We can generalize these observation which since then have been replicated many times. Processing of "narrative" input relies heavily on stereotypical knowledge we have on social episodes. Furthermore, input is integrated into canonical structures that help organize the story and its memorization. Research on the understanding of other textual structures suggest that similar hypothesis can be made about objects such as typical roles of persons, institutions, etc.

Some experimental research in more traditional cognitive science concerned so called "natural kinds", they way in which people classify real objects. The simplest theories state that normally all encountered objects are compared to proto-types, detailed descriptions of a kind (type), and understood in terms of allowable deviation. We think that the more sophisticated "feature-set" theory better fits reality: Individuals have a high sensibility for the correlations of characteristics they encounter in the environment. Furthermore they have the tendency to build abstractions for the set of characteristics that define a category. Of course, they also memorize sometimes specific examples. Consequently, when people encounter an objects it will be compared to the set of important characteristics defining classes of objects, but also to specific exemplaries which can serve as negative of positive proto-types. Such, more traditional research, works with simple objects. Generalizations could be attempted only for single objects and concepts.

Unfortunately is is much harder to test how more complex structures might be represented. It is even worse to know how they might intervene and be what in a problem-solving process such as the understanding of "narrative" text. It can be convincingly shown, however, that people do "frame" perception in certain systematic ways (e.g. Tverski and Kahnemann ???). Such global patterns are probably not only the result of search, but they would be stored as complete chunks. Consequently, cognitive science proposes several forms of knowledge organizations which we would like to sketch out by given the definition of DeBeaugrande (81:90):

Frames are global patterns that contain common-sense knowledge about come central concept.
Frames state what things belong together in principle, but not in what order things will be done or mentioned.
Schemas are global patterns of events and states in ordered sequences linked by time proximity and causality.
Unlike frames, schemas are always arrayed in a progression, so that hypotheses can be set up about what will be done or mentioned next in a textual world.
Plans are global patterns of events and states leading up to an intended
Plans differ from schemas in that a planner [...] evaluates all elements in terms of how they advance toward the planner's goal.
Scripts are stabilized plans called up very frequently to specify the roles of participants and their expected actions.
Scripts thus differ from plans be having a pre-established routine.

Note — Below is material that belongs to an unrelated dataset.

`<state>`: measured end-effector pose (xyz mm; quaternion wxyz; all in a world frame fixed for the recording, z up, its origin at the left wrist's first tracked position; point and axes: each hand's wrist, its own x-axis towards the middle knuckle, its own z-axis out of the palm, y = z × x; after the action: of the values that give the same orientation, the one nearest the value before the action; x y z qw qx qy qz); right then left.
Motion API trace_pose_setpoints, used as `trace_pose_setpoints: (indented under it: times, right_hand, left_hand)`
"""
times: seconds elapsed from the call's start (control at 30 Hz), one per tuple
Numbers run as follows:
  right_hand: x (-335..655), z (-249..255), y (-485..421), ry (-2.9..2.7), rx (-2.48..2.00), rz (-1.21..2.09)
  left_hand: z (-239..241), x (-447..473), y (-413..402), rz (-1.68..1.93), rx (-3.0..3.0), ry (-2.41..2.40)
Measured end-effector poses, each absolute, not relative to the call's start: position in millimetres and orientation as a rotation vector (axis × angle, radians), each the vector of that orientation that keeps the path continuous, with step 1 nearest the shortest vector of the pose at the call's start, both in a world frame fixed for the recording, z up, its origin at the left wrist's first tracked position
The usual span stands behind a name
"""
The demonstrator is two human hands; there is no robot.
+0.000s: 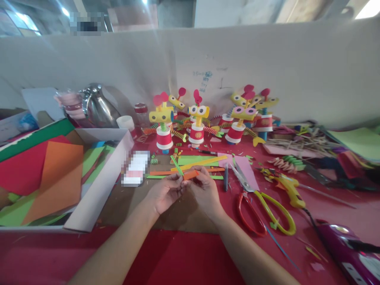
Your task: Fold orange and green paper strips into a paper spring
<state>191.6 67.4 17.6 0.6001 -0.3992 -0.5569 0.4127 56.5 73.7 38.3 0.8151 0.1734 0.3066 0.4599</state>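
Note:
Above the brown board [127,211], my two hands meet with fingers pinched. My left hand [168,192] grips a narrow green paper strip [176,164] that sticks up to the left. An orange paper strip [190,175] lies between the hands, and my right hand [206,192] is closed on its right end. The strips meet at my left fingertips; whether they are joined I cannot tell. Just behind the hands lie a yellow paper strip [204,161] and more orange and green strips. Big scissors [245,186] with red and yellow handles lie open at the right, beside a dark pen [226,177].
Several paper-cup figures [197,132] stand along the white partition [133,55]. A white box [99,174] of coloured sheets is at the left, near a steel jug [101,107]. A yellow glue gun [292,190] and a purple device [347,249] with a cord occupy the right.

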Motion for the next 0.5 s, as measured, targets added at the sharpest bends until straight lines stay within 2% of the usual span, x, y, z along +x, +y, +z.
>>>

Using such global patterns people can greatly reduce complexity in inference processes. They also allow to retain much more information in active storage at the time, i.e. one can understand very complex situations by integrating the information into these coherent knowledge structures instead of building up coherent meaning by manipulating small "local" concepts. The structures we cited are not the only one discussed, but they illustrate very nicely the general idea. It is important to realize that these structures not only represent hooked up information, but that they have processing knowledge attached activated when used. Know-what and know-how is intrinsically related.

Bibliography

  • Newell A & Simon H A. (1972). Human problem solving. Englewood Cliffs, NJ: Prentice-Hall.